Problem to work on: Repeat the data exactly, with every line included.

- - - - -

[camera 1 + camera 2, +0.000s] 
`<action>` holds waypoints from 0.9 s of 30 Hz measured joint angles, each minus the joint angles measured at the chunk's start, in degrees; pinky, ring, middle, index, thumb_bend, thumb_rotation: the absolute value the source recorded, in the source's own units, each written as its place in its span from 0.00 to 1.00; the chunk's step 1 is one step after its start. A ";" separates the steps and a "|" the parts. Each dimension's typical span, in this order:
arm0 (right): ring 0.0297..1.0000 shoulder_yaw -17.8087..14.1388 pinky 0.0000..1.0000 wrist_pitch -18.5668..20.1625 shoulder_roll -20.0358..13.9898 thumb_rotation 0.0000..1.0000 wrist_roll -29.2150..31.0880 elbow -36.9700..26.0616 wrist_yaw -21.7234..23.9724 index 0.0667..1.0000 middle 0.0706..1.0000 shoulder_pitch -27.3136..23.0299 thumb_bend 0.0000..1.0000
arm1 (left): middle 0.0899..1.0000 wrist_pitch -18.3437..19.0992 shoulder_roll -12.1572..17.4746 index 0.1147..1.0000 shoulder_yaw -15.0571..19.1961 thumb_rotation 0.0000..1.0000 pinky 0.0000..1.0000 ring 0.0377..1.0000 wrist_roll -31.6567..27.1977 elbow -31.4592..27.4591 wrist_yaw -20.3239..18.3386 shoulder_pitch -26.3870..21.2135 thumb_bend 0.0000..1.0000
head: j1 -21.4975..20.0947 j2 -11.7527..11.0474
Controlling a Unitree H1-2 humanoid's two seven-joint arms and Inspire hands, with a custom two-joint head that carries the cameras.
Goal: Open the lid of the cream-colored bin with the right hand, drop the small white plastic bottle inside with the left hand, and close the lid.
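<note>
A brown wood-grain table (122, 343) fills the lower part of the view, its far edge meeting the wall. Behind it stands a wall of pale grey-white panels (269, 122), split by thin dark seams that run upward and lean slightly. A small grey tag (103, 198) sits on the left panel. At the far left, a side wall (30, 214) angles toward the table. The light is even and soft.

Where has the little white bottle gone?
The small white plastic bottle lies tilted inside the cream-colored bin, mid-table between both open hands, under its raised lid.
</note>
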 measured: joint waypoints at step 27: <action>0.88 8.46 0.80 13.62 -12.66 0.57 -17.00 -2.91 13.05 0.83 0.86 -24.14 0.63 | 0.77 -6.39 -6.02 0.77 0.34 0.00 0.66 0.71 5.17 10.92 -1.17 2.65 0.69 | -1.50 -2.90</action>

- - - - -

Written reply:
[camera 1 + camera 2, +0.000s] 
`<action>` holds waypoints from 0.9 s of 30 Hz measured joint angles, each minus the joint angles measured at the chunk's start, in degrees; pinky, ring, middle, index, thumb_bend, thumb_rotation: the absolute value the source recorded, in the source's own units, each written as its place in its span from 0.00 to 1.00; the chunk's step 1 is one step after its start. A ";" separates the steps and a "|" the parts. Each dimension's typical span, in this order:
arm0 (right): ring 0.0297..1.0000 shoulder_yaw -17.8087..14.1388 pinky 0.0000..1.0000 wrist_pitch -18.5668..20.1625 shoulder_roll -20.0358..13.9898 thumb_rotation 0.0000..1.0000 wrist_roll -29.2150..31.0880 elbow -36.9700..26.0616 wrist_yaw -21.7234..23.9724 index 0.0667..1.0000 middle 0.0706..1.0000 shoulder_pitch -27.3136..23.0299 thumb_bend 0.0000..1.0000
arm1 (left): middle 0.0899..1.0000 wrist_pitch -18.3437..19.0992 shoulder_roll -12.1572..17.4746 index 0.1147..1.0000 shoulder_yaw -15.0571..19.1961 thumb_rotation 0.0000..1.0000 pinky 0.0000..1.0000 ring 0.0377..1.0000 wrist_roll -31.6567..27.1977 elbow -31.4592..27.4591 wrist_yaw -20.3239..18.3386 shoulder_pitch -26.3870..21.2135 thumb_bend 0.0000..1.0000
head: j1 -21.4975..20.0947 j2 -11.7527..11.0474
Controlling a Unitree H1-2 humanoid's two seven-joint arms and Inspire hands, with a custom two-joint head that carries the cameras.
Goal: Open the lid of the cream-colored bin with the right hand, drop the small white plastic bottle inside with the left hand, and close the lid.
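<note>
A brown wood-grain table (122, 343) fills the lower part of the view, its far edge meeting the wall. Behind it stands a wall of pale grey-white panels (269, 122), split by thin dark seams that run upward and lean slightly. A small grey tag (103, 198) sits on the left panel. At the far left, a side wall (30, 214) angles toward the table. The light is even and soft.

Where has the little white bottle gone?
The small white plastic bottle lies tilted inside the cream-colored bin, mid-table between both open hands, under its raised lid.
</note>
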 measured: joint waypoints at step 27: <action>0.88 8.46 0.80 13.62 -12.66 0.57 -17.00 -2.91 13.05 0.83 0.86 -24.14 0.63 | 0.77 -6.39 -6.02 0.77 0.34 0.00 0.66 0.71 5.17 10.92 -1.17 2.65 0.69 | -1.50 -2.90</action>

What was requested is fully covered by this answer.